Lest this seem too somber a note to finish on, though, I’ll quote Wendell Berry again: “To cherish what remains of the Earth and to foster its renewal is our only legitimate hope of survival.” So, with the enduring mystery of eels in mind, let’s do that.
Thanks for sticking with me.
In other Anthropocene news:
From Big Think, “I Went to Space and Discovered an Enormous Lie,” a beautiful and important short video by former astronaut Ron Garan, whose time in space observing the beautiful, iridescent living Earth amid the darkness of space woke him up to the reality that ecology is everything and economies are fictions. “We are not from Earth,” he says, “we are of Earth.” From space, he says,
I didn’t see an economy. But since our human-made systems treat everything, including the very life-support systems of our planet as a wholly-owned subsidiary of the global economy, it’s obvious from the vantage point of space that we’re living a lie. We need to move from thinking “economy, society, planet” to thinking “planet, society, economy.”
From the good folks at Birdcast and the Cornell Lab of Ornithology, the Lights Out program is vitally important for protecting migrating birds from the fatal hazards of light pollution. Please read and spread the word, especially in support of Lights Out programs in urban areas. Billions of birds are on the move, and hundreds of millions die in collisions every year.

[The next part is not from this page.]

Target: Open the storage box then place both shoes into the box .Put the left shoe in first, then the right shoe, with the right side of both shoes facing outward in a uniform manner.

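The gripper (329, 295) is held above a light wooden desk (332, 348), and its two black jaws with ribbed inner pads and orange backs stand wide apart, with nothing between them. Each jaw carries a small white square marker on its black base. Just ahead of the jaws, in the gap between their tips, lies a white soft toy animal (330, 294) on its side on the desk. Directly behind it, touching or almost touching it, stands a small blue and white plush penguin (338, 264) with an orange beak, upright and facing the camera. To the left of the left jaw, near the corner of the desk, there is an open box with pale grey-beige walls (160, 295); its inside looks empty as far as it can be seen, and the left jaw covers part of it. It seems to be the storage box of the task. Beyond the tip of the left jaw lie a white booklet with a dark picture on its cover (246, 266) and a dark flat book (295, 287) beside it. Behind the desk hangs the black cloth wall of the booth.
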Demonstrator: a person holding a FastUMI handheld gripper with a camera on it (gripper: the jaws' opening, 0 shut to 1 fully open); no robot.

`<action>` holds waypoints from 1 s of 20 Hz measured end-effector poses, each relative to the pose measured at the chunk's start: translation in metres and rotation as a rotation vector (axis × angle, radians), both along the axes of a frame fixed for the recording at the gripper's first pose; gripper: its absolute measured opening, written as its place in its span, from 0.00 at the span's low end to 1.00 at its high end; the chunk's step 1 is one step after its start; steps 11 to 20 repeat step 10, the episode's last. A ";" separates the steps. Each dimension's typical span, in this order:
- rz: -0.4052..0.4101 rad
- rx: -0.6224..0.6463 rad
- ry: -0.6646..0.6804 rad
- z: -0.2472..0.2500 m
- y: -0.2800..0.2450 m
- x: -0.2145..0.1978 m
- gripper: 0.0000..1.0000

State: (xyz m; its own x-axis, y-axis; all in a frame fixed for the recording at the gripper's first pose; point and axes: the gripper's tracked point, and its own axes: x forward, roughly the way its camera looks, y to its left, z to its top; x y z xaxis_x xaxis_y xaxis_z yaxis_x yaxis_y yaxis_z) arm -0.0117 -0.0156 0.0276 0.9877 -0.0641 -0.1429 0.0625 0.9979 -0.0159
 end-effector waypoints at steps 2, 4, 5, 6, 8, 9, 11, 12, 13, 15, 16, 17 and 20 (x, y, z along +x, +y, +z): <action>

And in related news from the Center for Biological Diversity, the CBD and 29 other wildlife conservation organizations filed a petition this week with the U.S. Fish and Wildlife Service “to establish a permitting process for commercial buildings to protect birds from deadly window collisions.” The petition is based on requirements under the Migratory Bird Act and “would require building owners to use proven measures to reduce collisions, such as films, curtains or others means that make glass visible to birds.” We know how to prevent many of the one billion deaths of birds who strike windows, but we’re not doing enough of it. This petition aims to change that.
From the Guardian, the US and a handful of other wealthy nations are squandering tens of billions of dollars (with hundreds of billions more in the offing) for unproven climate “solutions” - carbon capture and fossil-based hydrogen - favored by the oil and gas industry. The investments are not only failing to reduce emissions, but they’re propping up the industries that need to be reined in.
And some better news from the Guardian on the decision by South Korea’s constitutional court that the government’s climate law, which does not have binding targets for emissions reduction, violated the rights of future generations.
From the Times, a comprehensive article on the impacts of the widespread habit of spreading sewage sludge as fertilizer, particularly the introduction of high levels of PFAS “forever chemicals.”
Tired of mowing a large lawn? Want to revitalize the natural world that surrounds your home? Stop mowing and rewild your home landscape into a useful, beautiful place for all species. From Minnesota Public Radio, “Native Plants, Lots of Patience,” a story of a couple who did just that for their lakefront house.
Thank you Jason, for your ever-beautiful writings that embrace your readers with quietude during these turbulent times of uncertainty - although Hope feels to be on the horizon - even for the eels.
Who knew? Certainly not I. Eels Must certainly be the most amazing creatures on the planet. Thank you so much for introducing them to us. I am misanthropic precisely because of the damage we are doing to the natural world and its constituent species like these astonishing eels you write so eloquently if. Again, thank you.